Your role in these meetings is to listen. Create a safe space for them to ask questions. Help troubleshoot the problems they face at work. Do they have a work-related problem you can solve? If there are roadblocks to their success on a project, you can likely step in to help remove them.
Whether your team is on-site, off-site, or a combo of both, it’s essential to step back and figure out a way to manage your team members effectively. The days of “one size fits all” leadership are over, and tailored solutions for employees are critical for success.
4. Take a hard look at tasks.
During the early days of the pandemic, businesses were operating with all hands on deck. We’re now more than two years in, yet many teams still function as if we were at the height of the global lockdown.
It’s time to take a step back, look at each team member’s task list, and re-prioritize your to-do list. What’s critical for their role, and what should be a nice-to-have? If there are still too many to-dos on the list, consider your options. Can you hire additional team members or outsource tasks to a freelancer or temporary employee?
5. Be consistent.
Consistency is more important than ever before. As leaders, we must commit to our team’s success and provide a stable environment for them to learn, perform, and grow. Set clear expectations and help them prioritize. When it comes to a successful implementation process, your team must know how to collaborate effectively and share a collective end goal. While individuals are evaluated on their own KPIs, they must be able to articulate how their individual contributions impact the team’s success. With a clear, consistent process, your team will run like a well-oiled machine.
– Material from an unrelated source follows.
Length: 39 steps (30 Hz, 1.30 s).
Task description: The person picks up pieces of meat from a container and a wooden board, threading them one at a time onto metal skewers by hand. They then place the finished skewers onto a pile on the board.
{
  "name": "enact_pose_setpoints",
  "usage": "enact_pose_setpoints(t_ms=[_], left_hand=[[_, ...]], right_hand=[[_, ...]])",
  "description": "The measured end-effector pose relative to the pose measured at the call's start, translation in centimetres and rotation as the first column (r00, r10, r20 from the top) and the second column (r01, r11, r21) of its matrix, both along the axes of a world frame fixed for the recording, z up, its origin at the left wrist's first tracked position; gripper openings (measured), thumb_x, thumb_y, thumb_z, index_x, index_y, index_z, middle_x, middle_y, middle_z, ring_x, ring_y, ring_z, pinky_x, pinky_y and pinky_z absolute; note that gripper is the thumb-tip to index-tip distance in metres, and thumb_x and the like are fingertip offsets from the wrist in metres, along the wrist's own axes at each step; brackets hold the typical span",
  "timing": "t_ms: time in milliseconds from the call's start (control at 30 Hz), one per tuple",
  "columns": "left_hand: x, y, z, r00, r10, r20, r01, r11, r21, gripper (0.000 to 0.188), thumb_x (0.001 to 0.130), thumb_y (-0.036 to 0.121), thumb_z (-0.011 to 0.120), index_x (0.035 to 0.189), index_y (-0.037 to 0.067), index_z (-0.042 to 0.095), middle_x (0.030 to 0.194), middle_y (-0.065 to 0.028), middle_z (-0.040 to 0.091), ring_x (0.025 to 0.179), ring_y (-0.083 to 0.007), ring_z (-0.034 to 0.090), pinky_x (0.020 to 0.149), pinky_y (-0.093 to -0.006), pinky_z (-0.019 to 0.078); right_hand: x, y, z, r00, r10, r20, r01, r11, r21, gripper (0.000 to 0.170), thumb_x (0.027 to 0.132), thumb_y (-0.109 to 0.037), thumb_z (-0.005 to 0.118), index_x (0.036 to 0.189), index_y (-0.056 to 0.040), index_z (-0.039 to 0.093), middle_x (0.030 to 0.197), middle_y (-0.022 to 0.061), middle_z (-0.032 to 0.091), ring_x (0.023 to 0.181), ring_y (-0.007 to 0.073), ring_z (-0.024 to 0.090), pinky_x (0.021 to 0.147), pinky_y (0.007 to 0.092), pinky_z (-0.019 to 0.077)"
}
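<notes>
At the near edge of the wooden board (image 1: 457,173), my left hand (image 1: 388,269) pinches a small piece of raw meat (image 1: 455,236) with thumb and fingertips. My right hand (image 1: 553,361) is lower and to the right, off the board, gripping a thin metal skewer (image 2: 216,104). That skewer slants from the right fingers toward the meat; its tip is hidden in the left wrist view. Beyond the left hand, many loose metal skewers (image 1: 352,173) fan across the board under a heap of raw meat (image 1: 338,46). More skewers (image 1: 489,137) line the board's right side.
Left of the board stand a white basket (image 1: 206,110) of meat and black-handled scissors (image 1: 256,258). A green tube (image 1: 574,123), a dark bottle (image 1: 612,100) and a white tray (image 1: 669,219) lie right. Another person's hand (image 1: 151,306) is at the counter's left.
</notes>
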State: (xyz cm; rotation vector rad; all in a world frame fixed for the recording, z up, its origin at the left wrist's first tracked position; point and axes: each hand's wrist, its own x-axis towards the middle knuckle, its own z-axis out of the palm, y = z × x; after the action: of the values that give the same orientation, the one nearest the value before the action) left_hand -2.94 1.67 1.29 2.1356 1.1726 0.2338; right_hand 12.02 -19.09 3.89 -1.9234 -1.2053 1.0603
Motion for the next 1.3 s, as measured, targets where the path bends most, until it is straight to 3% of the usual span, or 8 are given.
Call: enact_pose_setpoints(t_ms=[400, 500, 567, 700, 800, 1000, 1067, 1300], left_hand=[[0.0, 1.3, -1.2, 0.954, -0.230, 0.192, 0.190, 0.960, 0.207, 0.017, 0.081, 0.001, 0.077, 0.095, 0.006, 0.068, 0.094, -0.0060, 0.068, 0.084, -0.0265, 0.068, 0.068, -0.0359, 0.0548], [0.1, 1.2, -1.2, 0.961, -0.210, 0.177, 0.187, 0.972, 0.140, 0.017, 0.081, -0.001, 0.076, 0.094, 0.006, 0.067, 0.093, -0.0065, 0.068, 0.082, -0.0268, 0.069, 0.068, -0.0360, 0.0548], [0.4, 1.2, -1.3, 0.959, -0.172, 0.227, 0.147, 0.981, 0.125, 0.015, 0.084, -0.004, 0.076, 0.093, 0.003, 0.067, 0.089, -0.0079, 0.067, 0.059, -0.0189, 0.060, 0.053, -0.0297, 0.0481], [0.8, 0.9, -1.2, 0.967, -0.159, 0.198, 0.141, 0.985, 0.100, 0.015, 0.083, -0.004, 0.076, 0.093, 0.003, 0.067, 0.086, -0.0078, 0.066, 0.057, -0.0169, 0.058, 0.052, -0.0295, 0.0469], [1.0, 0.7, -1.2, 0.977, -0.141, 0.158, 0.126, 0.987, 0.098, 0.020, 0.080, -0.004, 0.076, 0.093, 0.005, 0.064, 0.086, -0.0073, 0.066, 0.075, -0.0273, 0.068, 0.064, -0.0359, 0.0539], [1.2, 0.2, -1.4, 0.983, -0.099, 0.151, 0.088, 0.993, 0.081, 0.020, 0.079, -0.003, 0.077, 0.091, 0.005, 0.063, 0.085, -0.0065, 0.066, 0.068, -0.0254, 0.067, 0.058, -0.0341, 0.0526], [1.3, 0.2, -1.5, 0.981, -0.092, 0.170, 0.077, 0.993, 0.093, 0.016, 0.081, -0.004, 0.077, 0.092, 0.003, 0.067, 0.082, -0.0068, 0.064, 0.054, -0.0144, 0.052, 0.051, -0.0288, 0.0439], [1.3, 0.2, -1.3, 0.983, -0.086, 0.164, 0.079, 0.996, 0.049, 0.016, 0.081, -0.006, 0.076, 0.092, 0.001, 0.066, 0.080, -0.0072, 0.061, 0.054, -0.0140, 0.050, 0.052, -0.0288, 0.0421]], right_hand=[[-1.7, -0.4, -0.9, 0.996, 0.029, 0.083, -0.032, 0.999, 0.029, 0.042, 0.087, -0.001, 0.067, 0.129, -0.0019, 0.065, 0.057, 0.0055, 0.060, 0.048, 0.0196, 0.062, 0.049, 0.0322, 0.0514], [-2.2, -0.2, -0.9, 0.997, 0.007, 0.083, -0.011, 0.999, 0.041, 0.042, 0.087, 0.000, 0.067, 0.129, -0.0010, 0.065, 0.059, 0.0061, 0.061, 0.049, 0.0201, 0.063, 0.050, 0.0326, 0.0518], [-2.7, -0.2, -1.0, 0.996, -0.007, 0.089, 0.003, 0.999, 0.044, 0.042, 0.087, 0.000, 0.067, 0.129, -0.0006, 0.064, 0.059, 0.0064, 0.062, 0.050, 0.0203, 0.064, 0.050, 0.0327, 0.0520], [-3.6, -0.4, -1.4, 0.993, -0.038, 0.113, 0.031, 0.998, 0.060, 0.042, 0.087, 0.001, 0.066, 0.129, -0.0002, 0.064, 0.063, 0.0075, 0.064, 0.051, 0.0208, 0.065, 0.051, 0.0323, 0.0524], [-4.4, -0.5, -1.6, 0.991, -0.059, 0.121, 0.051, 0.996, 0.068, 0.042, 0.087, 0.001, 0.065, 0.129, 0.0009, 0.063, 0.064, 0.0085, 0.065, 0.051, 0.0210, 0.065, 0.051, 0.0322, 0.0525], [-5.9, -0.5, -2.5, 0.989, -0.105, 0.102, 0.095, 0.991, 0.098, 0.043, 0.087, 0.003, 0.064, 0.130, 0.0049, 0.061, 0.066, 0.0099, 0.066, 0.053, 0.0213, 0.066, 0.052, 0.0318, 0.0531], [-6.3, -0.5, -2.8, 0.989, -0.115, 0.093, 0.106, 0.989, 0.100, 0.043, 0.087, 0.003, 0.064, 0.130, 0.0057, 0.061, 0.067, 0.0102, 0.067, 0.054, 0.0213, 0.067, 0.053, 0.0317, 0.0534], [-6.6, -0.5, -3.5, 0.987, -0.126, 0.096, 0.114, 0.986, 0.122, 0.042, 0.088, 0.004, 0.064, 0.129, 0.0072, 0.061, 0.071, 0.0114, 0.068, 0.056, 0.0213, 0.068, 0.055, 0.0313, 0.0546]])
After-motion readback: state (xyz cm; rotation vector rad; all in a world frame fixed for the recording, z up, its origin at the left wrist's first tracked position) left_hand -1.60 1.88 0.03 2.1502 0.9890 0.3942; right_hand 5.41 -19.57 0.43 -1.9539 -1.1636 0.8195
Once everyone understands their roles and responsibilities, give them the autonomy to do the job you hired them to do. You should not be expected to be the expert in every niche of your department. In fact, that’s impossible! That’s why you need a team. Your team comprises experts in specialty niches that add unique value to your output. Let them hold responsibility for their niche and provide insight based on their expertise.
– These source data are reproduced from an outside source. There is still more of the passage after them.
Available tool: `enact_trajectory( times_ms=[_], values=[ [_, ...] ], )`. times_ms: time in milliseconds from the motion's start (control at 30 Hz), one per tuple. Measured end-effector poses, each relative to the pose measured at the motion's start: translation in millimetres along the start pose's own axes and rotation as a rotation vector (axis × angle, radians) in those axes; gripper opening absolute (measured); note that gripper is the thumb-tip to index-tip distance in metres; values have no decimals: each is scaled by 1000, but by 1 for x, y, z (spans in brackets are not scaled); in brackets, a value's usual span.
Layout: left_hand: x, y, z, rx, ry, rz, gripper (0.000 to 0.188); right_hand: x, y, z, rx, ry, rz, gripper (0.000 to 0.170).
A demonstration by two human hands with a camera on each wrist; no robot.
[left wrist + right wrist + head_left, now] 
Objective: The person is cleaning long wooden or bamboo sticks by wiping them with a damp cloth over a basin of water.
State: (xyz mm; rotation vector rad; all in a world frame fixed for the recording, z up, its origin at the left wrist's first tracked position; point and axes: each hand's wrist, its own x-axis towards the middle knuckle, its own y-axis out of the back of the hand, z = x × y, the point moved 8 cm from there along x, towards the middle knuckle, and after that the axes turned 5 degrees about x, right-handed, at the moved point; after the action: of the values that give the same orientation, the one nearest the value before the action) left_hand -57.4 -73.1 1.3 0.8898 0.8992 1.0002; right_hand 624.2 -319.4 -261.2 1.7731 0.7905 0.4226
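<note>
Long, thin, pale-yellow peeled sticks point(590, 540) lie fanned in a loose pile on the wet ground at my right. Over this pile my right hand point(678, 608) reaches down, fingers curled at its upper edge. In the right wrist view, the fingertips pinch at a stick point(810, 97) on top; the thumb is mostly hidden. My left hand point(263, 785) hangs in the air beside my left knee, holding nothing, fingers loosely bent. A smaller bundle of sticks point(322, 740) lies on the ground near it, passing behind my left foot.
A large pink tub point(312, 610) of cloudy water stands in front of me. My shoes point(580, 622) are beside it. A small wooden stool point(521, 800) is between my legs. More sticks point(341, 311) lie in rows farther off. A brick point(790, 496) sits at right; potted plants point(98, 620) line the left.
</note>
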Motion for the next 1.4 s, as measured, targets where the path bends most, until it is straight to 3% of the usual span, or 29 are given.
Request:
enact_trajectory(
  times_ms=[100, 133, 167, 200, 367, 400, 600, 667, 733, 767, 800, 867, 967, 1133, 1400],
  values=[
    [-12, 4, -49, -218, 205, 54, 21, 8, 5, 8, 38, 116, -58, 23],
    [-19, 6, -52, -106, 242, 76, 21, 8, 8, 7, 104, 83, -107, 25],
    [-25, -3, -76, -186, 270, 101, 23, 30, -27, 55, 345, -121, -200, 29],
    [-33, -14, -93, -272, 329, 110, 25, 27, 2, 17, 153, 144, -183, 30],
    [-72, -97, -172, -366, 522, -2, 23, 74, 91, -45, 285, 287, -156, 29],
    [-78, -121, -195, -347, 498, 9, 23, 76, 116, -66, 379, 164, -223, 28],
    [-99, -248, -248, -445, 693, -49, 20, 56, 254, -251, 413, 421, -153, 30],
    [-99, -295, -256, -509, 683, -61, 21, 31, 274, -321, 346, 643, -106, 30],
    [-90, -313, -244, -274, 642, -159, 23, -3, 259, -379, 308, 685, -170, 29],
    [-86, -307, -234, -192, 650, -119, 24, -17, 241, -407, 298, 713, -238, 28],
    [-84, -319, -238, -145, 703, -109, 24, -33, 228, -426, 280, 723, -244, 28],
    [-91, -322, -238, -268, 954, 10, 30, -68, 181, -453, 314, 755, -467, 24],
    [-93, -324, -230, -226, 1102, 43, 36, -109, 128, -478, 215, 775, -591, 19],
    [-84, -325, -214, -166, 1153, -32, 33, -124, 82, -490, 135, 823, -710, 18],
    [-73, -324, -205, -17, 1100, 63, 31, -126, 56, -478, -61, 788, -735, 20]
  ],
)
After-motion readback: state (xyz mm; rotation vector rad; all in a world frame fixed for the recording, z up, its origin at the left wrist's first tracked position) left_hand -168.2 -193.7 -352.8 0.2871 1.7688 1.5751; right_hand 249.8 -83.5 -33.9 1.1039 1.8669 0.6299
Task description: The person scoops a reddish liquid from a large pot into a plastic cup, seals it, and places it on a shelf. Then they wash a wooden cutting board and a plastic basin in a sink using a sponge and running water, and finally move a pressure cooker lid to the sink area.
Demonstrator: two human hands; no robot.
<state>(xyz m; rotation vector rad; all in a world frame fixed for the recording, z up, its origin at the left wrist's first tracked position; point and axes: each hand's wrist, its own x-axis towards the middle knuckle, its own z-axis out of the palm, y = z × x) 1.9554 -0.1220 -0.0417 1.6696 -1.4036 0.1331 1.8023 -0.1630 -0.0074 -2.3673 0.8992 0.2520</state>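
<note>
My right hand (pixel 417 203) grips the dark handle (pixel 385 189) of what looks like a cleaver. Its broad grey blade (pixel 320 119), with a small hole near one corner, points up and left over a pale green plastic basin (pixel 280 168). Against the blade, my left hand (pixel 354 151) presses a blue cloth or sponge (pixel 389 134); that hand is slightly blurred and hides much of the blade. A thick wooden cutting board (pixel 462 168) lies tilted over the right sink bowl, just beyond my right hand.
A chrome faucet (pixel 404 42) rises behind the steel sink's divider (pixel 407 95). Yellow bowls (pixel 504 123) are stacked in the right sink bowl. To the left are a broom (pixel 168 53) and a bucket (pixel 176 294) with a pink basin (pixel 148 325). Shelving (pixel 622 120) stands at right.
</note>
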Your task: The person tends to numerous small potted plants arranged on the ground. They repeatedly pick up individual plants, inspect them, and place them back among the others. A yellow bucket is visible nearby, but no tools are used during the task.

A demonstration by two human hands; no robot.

In addition, the consistency of your words matters. If you make a promise, do you deliver? Your team takes your words at face value, and you must decide what information is most important to share. If you cannot keep a promise or deliver on a previously communicated expectation, share it with your team in a clear, timely way to maintain trust and encourage open dialogue.
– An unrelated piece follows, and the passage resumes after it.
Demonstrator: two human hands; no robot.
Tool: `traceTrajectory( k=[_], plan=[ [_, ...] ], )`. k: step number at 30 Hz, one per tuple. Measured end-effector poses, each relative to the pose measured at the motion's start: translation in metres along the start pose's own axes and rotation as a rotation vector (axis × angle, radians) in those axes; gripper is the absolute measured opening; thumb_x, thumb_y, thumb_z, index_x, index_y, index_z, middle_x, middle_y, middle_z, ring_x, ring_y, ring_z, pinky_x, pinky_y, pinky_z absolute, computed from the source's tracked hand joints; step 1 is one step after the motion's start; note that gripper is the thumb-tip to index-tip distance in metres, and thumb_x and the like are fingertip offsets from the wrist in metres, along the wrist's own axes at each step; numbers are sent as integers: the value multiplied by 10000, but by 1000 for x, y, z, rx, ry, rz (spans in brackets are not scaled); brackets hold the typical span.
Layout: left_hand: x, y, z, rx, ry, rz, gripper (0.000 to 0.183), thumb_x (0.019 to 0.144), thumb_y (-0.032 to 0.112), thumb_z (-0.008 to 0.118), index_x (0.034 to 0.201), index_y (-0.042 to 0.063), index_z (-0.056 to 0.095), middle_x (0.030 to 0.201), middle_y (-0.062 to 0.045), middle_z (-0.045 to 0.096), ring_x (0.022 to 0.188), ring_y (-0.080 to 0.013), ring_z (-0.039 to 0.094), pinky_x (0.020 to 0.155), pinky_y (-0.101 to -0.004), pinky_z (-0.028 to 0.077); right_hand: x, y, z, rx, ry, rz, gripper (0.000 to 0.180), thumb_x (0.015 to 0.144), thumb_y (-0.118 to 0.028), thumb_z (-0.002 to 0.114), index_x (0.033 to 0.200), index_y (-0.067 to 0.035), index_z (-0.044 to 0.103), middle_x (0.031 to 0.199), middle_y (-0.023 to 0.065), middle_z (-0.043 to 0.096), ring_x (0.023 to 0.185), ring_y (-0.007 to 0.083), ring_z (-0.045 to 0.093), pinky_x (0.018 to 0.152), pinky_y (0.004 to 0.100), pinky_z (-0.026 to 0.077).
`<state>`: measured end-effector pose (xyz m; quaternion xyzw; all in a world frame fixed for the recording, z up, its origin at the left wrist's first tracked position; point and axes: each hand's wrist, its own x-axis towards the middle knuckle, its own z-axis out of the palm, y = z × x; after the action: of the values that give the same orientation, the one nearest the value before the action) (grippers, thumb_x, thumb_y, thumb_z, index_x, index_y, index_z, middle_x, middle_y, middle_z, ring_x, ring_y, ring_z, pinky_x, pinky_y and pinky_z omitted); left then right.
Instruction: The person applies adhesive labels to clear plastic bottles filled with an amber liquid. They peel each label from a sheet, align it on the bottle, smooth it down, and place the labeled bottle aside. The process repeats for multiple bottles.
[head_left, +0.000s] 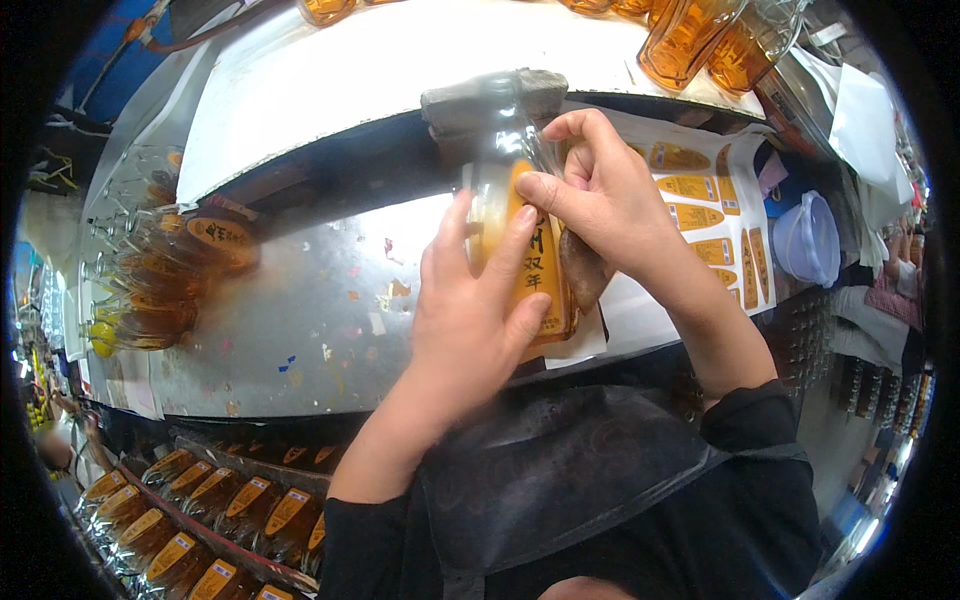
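A clear glass bottle (504, 142) lies tilted before me, its neck end over a grey padded block (553, 84). An orange label (541, 300) with dark writing lies along its upper face. My left hand (469, 315) rests on the bottle from the left, fingers and thumb spread over the glass and label. With its thumb, my right hand (607, 184) presses the label's upper end; its index finger is bent beside the shoulder. A brown block-like piece (589, 270) sits under my right wrist, partly hidden. Sheets of orange labels (701, 217) lie to the right.
Labelled amber bottles (161, 300) lie stacked at the left of the metal table (300, 322). A white shelf (360, 67) runs behind, with amber bottles (682, 45) at its right. A blue bucket (806, 240) stands right. Crates of bottles (247, 502) are lower left. A person (64, 450) is far left.
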<state>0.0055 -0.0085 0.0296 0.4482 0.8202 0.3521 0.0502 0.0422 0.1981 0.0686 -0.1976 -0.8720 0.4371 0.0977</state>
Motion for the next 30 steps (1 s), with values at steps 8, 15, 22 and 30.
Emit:
traceTrajectory(
  k=[8,15,22,30],
  plan=[
    [1,-4,6,-15,63,27,741,883,296,748,1567,180,486,1582,-286,299,1337,-455,441,1131,-525,390,3,18,5,24,33,-12,624,827,-413,833,1208,26,607,825,129,645,755,221,640,703,376,536],
    [-7,-21,22,-369,197,-15,751,979,407,642,1586,41,391,1528,-307,401,1419,-441,416,1172,-516,353,-21,2,-6,231,-59,-43,744,890,-450,772,1441,-6,542,815,99,664,759,208,659,715,357,532],
    [-26,-26,24,-598,236,-90,515,1035,217,556,1502,3,520,1400,-176,556,1248,-257,567,995,-376,512,-84,19,-15,225,-361,84,851,949,-257,736,1641,-34,294,831,46,586,749,109,572,677,278,478],
    [-25,-16,40,-801,286,-222,658,922,232,737,1500,27,501,1386,-157,536,1189,-236,568,966,-385,518,-91,9,4,-208,-168,0,898,928,-370,763,1603,24,320,765,69,566,698,184,592,654,327,482]
  ],
)
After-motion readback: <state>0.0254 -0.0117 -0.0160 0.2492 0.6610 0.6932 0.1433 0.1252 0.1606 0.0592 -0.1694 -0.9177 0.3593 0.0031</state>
Most importantly, make it safe to fail. Because it will happen, and no one feels appreciated or productive when they’re constantly striving for perfection. We’re humans, and while accountability is necessary, so is grace. When it comes to mistakes, people learn and grow when they fail fast.
How can we change the narrative?
Successful marketing teams have strategic leaders that know how to navigate the ups and downs of business and help their teams avoid burnout. They’re good at setting boundaries and communicating expectations, even for themselves.
With regular 1-to-1s and team meetings, you can help your team prioritize the most critical projects, taking the burden off their shoulders. If there’s an option to scale production with other internal team members, freelancers, or AI, take advantage of the opportunity!
It would be easy to dismiss the quiet quitting movement as a fad. But this is an opportunity to pivot your team’s dynamic for sustainable production and growth. As companies chase market demands, content needs will only increase. We’ll need to do more with less—fewer resources and fewer team members.
A healthy team that enjoys working together will be primed and ready to take on new challenges.